• _ABOUT THIS EXERCISE_
For this exercise, repeat the listing below from its first line through the line containing "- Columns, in", exactly as written.

(DATA)

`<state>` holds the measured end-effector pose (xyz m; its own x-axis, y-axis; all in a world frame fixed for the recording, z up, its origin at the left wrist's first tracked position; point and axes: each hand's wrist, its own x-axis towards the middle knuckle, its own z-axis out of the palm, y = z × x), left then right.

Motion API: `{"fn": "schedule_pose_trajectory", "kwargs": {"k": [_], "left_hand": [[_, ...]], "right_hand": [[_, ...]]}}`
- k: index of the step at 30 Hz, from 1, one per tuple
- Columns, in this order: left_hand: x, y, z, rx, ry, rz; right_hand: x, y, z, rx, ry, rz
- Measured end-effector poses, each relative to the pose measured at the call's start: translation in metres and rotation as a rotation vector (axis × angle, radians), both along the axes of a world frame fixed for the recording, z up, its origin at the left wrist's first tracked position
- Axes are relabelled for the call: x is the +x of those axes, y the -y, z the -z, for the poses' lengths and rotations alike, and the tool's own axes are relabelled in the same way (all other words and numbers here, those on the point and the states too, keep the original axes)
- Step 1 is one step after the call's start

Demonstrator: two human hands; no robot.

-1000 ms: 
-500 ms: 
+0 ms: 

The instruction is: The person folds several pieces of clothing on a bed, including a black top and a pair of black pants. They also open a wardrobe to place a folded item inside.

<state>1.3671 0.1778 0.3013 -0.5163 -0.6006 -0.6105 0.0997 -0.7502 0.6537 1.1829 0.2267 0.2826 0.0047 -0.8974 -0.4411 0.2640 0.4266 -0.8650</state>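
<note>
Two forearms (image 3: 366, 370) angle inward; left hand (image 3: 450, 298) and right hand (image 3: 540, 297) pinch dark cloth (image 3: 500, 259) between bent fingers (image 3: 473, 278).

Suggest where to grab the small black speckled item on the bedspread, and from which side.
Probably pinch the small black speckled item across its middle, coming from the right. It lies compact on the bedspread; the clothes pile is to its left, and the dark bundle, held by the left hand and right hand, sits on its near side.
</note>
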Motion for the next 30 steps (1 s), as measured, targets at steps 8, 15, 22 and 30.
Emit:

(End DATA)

• _PROBLEM SOLUTION_
`<state>` holds the measured end-effector pose (xyz m; its own x-axis, y-axis; all in a world frame fixed for the recording, z up, its origin at the left wrist's first tracked position; point and axes: each hand's wrist, its own x-axis towards the middle knuckle, its own z-axis out of the palm, y = z × x), left then right.

Motion API: `{"fn": "schedule_pose_trajectory", "kwargs": {"k": [_], "left_hand": [[_, ...]], "right_hand": [[_, ...]]}}`
- k: index of the step at 30 Hz, from 1, one per tuple
- Columns, in this order: left_hand: x, y, z, rx, ry, rz; right_hand: x, y, z, rx, ry, rz

For this exercise, nothing further remains to be done.